NEW YORK -- It's no longer the economy, stupid.
The catch phrase that defined the presidential campaign in 1992 -- Bill Clinton's first -- has been rendered nearly obsolete by the longest economic expansion in history. Heading into the 2000 campaign, falling unemployment and other signs of strength have relegated worries about the economy to the back of voters' minds. And the stock market, despite its uneven performance this year, does not look like it will become an issue -- not at this point, at least.
In recent weeks, some evidence of an economic slowdown has emerged. But this year's presidential candidates are taking the economy in stride.
''The economy likely will not be a defining issue in this race,'' said Kim N. Wallace, political analyst at Lehman Brothers Inc. in Washington.
Why? Despite scattered signs of a slowdown, ''the overarching message we see is that the economy is strong,'' Wallace said. ''It will be difficult to find a voter who will tell you that they're worse off than they were four years ago.''
That probably prevents George W. Bush from using the economy as a campaign issue, analysts said. Yet Vice President Al Gore may also leave the economy untouched. With the economy just beginning to give mixed signals, Gore may be less willing to take credit for the Clinton administration's role in the long-lived boom, for fear that it will end abruptly.

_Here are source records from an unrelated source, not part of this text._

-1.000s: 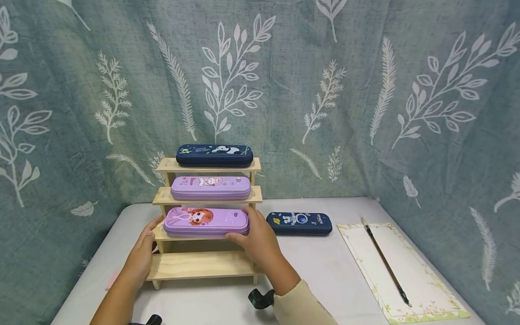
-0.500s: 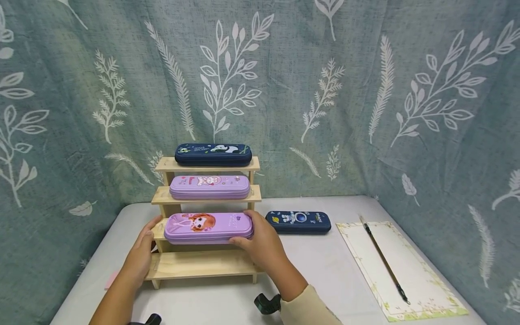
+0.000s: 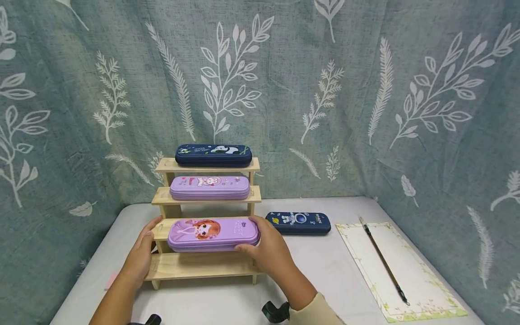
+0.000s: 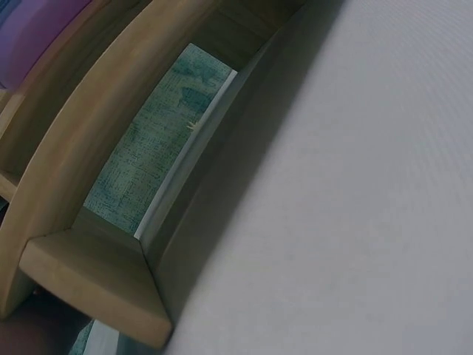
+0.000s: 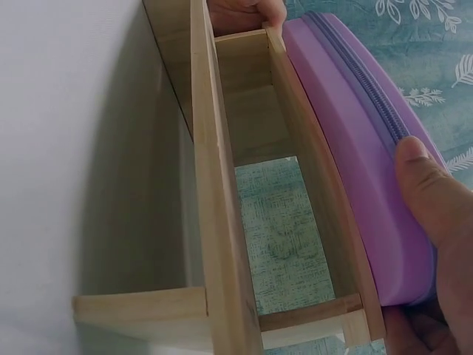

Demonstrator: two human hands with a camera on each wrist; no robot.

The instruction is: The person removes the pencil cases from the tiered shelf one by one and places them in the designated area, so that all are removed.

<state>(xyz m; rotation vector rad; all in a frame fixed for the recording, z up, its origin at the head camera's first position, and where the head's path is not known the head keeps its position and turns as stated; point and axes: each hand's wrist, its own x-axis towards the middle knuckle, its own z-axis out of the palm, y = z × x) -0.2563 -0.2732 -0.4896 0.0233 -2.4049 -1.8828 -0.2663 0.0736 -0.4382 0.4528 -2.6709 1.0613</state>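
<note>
My right hand [image 3: 273,249] grips the right end of a lilac pencil case [image 3: 229,232] with a red-haired girl on its lid, thumb along the zipped front side. The case overlaps the third step down of a wooden stepped display stand [image 3: 203,265], jutting past that step's front edge. In the right wrist view, the case's underside lies right along the step board [image 5: 318,170]. My left hand [image 3: 137,256] holds the stand's left side, with its fingertips at the end of the same step. Its curled fingers [image 5: 247,13] also show at the stand's far end in the right wrist view.
A navy panda pencil case [image 3: 213,156] occupies the top step, a lilac rabbit one [image 3: 210,188] the second. To the right lies a navy astronaut case [image 3: 298,224]. Beyond it, a brush [image 3: 383,259] rests on bordered paper [image 3: 422,275]. Patterned cloth [image 3: 280,104] hangs behind.
The girl pencil case has come forward and slightly right on the third step, moving with my right hand. My left hand has stayed at the stand's left side.
</note>
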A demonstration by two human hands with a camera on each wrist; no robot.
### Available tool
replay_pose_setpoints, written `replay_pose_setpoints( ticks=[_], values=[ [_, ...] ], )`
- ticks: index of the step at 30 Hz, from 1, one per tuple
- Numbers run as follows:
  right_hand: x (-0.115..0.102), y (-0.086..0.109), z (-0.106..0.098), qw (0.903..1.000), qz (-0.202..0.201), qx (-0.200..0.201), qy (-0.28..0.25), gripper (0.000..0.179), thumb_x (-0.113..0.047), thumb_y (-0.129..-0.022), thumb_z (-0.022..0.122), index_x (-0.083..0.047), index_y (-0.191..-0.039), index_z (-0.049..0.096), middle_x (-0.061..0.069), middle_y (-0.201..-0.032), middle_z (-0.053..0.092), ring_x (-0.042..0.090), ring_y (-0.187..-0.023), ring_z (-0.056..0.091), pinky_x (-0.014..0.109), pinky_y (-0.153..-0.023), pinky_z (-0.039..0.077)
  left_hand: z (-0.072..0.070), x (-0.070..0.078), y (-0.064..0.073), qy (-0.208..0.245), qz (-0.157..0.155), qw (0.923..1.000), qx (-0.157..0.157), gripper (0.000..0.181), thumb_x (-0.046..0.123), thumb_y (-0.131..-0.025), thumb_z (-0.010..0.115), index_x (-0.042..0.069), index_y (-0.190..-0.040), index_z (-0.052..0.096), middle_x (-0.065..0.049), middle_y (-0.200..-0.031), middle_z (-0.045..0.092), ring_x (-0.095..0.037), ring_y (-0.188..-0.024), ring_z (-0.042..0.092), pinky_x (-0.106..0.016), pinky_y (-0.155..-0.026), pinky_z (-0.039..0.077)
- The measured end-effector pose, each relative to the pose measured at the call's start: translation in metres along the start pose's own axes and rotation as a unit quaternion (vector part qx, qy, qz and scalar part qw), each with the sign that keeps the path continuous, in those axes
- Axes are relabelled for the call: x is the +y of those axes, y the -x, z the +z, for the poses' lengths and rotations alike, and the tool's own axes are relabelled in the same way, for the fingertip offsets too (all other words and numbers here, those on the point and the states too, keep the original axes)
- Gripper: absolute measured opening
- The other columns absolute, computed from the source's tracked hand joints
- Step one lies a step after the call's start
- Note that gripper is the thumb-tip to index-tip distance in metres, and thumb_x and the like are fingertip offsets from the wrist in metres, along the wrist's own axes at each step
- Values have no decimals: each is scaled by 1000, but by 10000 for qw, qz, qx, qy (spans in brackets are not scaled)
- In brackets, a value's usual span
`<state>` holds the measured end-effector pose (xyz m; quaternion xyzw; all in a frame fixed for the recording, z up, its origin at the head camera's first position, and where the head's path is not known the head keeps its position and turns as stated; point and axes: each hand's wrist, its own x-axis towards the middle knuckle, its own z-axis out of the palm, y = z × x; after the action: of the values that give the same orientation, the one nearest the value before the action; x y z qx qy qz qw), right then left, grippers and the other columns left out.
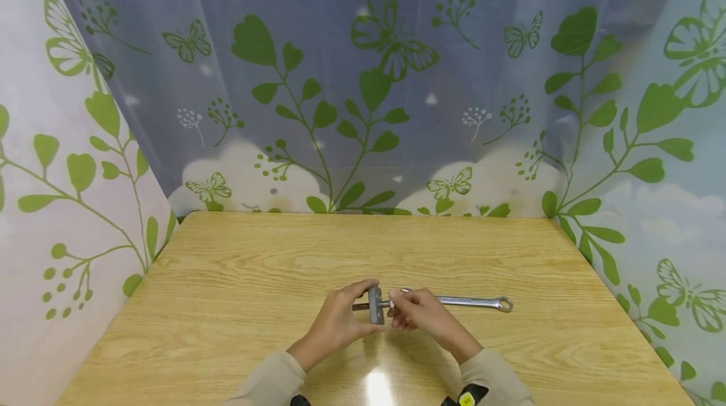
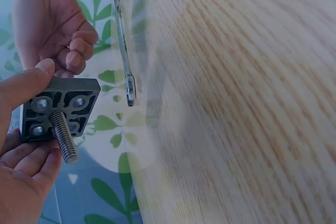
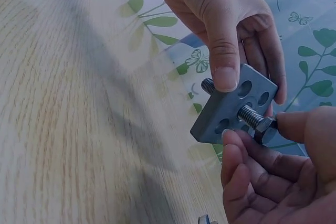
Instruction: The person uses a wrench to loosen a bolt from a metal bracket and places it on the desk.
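Observation:
My left hand (image 1: 338, 321) grips a grey square plate (image 3: 209, 116) by its edges, thumb on one side and fingers on the opposite side. The plate has round holes near its corners, and its ribbed face shows in the left wrist view. A threaded bolt (image 2: 64, 139) passes through its middle and sticks out on both sides. My right hand (image 1: 426, 314) pinches the bolt's hex-shaped end (image 3: 266, 128) between thumb and fingers, which partly cover it. Behind the right hand lies a long steel wrench (image 1: 473, 301) with a ring end; the hand hides part of it.
Plate and hands are above a wood-grain table (image 1: 238, 267). A curtain (image 1: 317, 78) printed with leaves and butterflies hangs along the table's back edge, with similar cloth at both sides.

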<state>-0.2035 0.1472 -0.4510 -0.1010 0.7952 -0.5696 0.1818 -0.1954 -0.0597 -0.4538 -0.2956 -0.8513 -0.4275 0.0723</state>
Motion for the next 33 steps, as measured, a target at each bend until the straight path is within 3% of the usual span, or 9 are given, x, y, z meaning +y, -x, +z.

''That's unfortunate for the vice president,'' Wallace said. ''In another year, the candidate from the incumbent party could take a great deal of credit.''
But Wallace said that once the Democrats and Republicans hold their conventions and Gore and Bush begin debating, the economy may become a more pressing campaign issue.

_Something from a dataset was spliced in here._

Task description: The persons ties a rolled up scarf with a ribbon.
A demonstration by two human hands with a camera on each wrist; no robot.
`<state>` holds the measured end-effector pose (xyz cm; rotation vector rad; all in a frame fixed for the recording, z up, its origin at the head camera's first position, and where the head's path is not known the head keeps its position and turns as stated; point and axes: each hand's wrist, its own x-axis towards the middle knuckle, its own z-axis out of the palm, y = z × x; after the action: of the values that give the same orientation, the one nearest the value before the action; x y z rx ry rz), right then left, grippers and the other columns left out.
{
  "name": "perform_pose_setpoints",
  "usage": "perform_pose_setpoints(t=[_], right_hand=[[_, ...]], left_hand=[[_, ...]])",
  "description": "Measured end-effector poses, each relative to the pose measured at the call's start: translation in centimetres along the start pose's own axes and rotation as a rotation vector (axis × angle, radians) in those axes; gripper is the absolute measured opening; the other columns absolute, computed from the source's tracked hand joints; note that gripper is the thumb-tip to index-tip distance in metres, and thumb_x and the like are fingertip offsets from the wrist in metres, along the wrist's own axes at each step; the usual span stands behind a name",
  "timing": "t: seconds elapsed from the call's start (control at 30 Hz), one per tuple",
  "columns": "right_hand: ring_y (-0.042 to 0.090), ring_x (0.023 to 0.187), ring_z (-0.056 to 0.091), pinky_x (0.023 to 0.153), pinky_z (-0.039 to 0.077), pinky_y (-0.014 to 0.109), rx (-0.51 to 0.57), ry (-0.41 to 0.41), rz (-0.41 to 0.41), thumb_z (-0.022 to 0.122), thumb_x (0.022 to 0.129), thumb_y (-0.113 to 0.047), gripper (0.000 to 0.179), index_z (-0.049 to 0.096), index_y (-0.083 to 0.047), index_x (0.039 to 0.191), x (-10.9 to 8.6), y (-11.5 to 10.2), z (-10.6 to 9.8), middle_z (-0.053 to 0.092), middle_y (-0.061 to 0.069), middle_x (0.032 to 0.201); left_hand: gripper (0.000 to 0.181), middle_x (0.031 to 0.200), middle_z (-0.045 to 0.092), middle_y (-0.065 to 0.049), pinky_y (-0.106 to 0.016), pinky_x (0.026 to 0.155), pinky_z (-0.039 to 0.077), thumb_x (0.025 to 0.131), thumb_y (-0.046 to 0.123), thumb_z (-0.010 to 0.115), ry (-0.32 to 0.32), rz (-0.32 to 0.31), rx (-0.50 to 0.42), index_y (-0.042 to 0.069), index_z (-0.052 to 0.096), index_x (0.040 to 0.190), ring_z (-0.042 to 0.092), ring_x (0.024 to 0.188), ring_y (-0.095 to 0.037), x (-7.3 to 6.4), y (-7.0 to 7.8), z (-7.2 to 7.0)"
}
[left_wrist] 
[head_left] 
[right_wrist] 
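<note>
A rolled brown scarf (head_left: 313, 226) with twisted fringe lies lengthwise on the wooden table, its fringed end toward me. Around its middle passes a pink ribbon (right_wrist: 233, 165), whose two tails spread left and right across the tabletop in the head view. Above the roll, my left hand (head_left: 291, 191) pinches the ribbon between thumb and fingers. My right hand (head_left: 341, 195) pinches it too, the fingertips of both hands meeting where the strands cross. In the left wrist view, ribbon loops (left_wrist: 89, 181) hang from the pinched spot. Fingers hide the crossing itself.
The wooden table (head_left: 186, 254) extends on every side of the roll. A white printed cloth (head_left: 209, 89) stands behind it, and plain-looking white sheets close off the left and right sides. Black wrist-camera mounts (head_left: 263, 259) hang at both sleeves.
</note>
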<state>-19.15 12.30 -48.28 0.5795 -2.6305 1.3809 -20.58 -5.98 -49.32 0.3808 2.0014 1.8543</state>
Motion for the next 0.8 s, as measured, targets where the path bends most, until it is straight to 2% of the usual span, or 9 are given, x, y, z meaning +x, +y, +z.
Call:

And if the stock market resumes its slide of earlier this year, the candidates will be forced to address concerns of an electorate that's hooked on investing, he added.
''Given the fact that we have half of all U.S. households with money in the market, it could become a factor,'' Wallace said. ''The market's performance does merit watching, although it's probably too soon to tell.''
Instead of broad economic themes, voters this year may focus on smaller business issues, analysts said. Among them: Microsoft, which is battling a federal judge's ruling that it violated antitrust rules.
The judge, Thomas Penfield Jackson, was appointed by President Reagan in 1980. But critics of the government's ruling will forever tie the case to the Democratic party, analysts said.
''Republicans have historically been the pro-business party,'' said Anthony Chan, managing director and chief economist for Banc One Advisors in Columbus, Ohio. ''So the tea leaves may indicate that the Justice Department would be a little friendlier to Microsoft with Bush in the White House.''
''Among registered voters who are in favor of Microsoft, Bush probably has some edge. It is not his party taking the company to court,'' he said.
Analysts say Gore and Bush could also spar over health care, regulation of technology and the budget surplus. But there's at least one business issue on which both candidates are united: the tenure of Alan Greenspan, the true architect of the economy's growth spurt.
The Fed chairman was sworn in last month for his fourth four-year term, and while he hasn't signaled that he'll stay for a fifth, Bush and Gore have been united in their praise.
''They believe in Alan Greenspan,'' Wallace said. ''They have been paying homage to a man who has made monetary policy an art and a science.''
The candidates were undoubtedly thrilled by Greenspan's decision to stay on, Chan said.
''It's in the best interest of both political parties to keep Alan Greenspan around,'' he said. ''Any politician, whether a Democrat or a Republican, would be foolish to push him out.''
This past week, stocks waffled among continuing nervousness over earnings and interest rates, but got a big boost Friday from a positive employment report.
The Dow Jones industrials ended the week with a gain of 188.09 after rising 154.51 Friday to close at 10,635.98.
The Nasdaq composite index rose 57.09 during the week after advancing 62.63 Friday to 4,023.20. The Standard & Poor's 500 index picked up 24.30 for the week, rising 22.23 Friday to 1,478.90.
The Russell 2000 index rose 10.99 for the week, gaining 4.90 to close at 528.22.
The Wilshire Associates Equity Index -- which represents the combined market value of all New York Stock Exchange, American Stock Exchange and Nasdaq issues -- ended the week at $13.849 trillion, up $230.68 billion from the previous week. A year ago, the index stood at $12.838 trillion.